GGT-100K: Generative Ground Truth for Generalizable Real-World Image Restoration

Real-world LQ–HQ pairs from MFMs to expand IR generalization boundaries.

Xiangtao Kong^1,2,* | Jixin Zhao^1,2,* | Lingchen Sun^1,2; | Rongyuan Wu^1,2; | Lei Zhang^1,2,†

¹ The Hong Kong Polytechnic University
² OPPO Research Institute

^* Equal contribution. ^† Corresponding author.

📰 News

2026-06-01: Released the paper.
2026-05-28: Released the GGT-100K dataset, baseline training code, and checkpoints.

demo_video.mp4

Demo. Comparing the LQ-GT pairs from GGT-100K. (You can slide it on the Project Page).

Overview of GGT-100K.

GGT-100K significantly improves the generalization capability of the models to real-world degradations.

📌 Quick Links

📰 News
🧰 Download GGT-100K Dataset
🏗️ Construction Process of GGT-100K (including Restoration Evaluation of SOTA MFMs)
🖼️ Experimental Results
🏋️ Baseline Models Training
🔍 Baseline Models Inference
📮 Contact
📚 Citation

🧰 Download GGT-100K Dataset

Download links

Hugging Face
Baidu Disk (password: f38z)

Expected file structure

The download links contain three parts:

GGT-100K: the main paired dataset.
existing-dataset: external/previous datasets used in our paper. We recommend downloading and using it together with GGT-100K for training.
pretrained-models: pretrained checkpoints for baseline models, including 10 models × 2 settings (20 checkpoints in total): trained on existing data only vs. trained on existing data + GGT-100K.

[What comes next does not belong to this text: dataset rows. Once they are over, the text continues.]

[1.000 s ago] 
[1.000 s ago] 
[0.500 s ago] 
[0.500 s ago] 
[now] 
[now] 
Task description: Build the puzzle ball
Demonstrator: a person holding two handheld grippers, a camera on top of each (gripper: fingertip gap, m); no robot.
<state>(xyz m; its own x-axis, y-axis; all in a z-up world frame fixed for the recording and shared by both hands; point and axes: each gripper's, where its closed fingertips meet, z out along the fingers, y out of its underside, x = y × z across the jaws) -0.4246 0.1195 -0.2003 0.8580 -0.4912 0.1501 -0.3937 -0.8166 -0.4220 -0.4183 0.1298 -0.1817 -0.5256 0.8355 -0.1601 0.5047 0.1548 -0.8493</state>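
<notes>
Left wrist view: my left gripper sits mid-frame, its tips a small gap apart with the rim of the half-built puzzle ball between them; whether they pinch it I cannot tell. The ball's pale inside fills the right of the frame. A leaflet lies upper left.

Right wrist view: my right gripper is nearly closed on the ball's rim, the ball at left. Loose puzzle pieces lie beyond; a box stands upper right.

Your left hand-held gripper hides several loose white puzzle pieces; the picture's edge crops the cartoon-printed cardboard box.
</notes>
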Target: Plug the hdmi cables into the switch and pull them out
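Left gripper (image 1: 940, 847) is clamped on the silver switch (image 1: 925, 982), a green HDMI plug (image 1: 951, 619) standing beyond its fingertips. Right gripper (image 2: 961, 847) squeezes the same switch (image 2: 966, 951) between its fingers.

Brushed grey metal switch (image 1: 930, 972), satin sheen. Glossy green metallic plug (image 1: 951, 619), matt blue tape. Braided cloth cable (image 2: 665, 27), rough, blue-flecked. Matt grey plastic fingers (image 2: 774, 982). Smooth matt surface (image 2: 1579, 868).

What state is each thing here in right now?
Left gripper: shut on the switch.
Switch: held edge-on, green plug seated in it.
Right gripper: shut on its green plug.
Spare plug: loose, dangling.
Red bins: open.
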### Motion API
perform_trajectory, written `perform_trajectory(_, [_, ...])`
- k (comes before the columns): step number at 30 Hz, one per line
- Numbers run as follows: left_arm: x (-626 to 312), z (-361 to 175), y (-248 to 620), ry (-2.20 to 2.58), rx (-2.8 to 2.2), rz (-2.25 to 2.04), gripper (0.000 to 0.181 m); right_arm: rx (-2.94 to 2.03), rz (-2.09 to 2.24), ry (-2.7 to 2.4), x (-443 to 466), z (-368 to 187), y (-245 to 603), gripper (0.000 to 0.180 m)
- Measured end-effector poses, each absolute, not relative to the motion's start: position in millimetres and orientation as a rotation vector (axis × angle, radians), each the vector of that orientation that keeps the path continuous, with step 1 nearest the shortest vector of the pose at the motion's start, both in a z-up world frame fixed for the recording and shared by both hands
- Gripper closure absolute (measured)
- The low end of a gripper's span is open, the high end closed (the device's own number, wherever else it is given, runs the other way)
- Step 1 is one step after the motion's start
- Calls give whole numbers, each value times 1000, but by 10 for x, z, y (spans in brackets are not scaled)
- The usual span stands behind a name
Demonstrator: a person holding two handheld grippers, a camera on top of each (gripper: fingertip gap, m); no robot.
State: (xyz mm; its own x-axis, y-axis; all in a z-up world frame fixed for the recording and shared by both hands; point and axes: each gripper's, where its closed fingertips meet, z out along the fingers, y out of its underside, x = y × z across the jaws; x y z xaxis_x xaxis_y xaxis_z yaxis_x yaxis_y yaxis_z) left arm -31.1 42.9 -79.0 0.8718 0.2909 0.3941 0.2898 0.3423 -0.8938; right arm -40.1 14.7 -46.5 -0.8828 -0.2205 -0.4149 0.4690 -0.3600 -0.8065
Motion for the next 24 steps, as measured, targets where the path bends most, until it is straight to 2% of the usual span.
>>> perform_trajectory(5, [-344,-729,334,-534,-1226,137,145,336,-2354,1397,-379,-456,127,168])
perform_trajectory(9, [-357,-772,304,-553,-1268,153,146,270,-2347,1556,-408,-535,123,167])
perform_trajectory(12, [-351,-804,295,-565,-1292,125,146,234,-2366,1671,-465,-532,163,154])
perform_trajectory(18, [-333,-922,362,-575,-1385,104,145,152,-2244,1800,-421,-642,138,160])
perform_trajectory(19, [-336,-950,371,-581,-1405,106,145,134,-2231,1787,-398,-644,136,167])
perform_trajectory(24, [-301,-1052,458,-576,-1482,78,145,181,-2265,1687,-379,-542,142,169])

We provide three JSONL files that list paired paths using relative file paths (relative to the dataset root), for convenient baseline usage:

Train (existing data, without GGT-100K): train_existing.jsonl
Train (existing data + GGT-100K): train_existing_GGT.jsonl
Test (GGT-100K-500): test_GGT_500.jsonl

Each line is a pair:

{"gt":"relative/path/to/GT.png","lq":"relative/path/to/LQ.png","prompt":""}

Note: Among the baseline methods in this project, only Qwen-Image-Edit (qwen-image-edit) uses the prompt field. For other methods, prompt can be left empty.

When using these lists, you should join the relative paths with your local dataset root directory.

License

This dataset is released under the Creative Commons Attribution-NonCommercial-NoDerivatives 4.0 International (CC BY-NC-ND 4.0) license: License text

🏗️ Construction Process of GGT-100K

Click to expand construction details

GGT-100K is constructed by these four steps.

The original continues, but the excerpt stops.